INFORMATION PROVIDED:
- - - - - - -

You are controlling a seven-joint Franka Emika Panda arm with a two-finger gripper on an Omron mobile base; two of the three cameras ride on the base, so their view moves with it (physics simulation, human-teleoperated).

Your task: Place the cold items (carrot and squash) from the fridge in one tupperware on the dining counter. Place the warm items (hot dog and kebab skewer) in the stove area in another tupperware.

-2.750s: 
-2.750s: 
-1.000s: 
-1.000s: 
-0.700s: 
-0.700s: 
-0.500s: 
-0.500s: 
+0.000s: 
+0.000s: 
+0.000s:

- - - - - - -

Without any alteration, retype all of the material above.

YOUR RESPONSE:
You are controlling a seven-joint Franka Emika Panda arm with a two-finger gripper on an Omron mobile base; two of the three cameras ride on the base, so their view moves with it (physics simulation, human-teleoperated).

Your task: Place the cold items (carrot and squash) from the fridge in one tupperware on the dining counter. Place the warm items (hot dog and kebab skewer) in the stove area in another tupperware.

-2.750s: 
-2.750s: 
-1.000s: 
-1.000s: 
-0.700s: 
-0.700s: 
-0.500s: 
-0.500s: 
+0.000s: 
+0.000s: 
+0.000s:

That completes the answer, and no more is expected.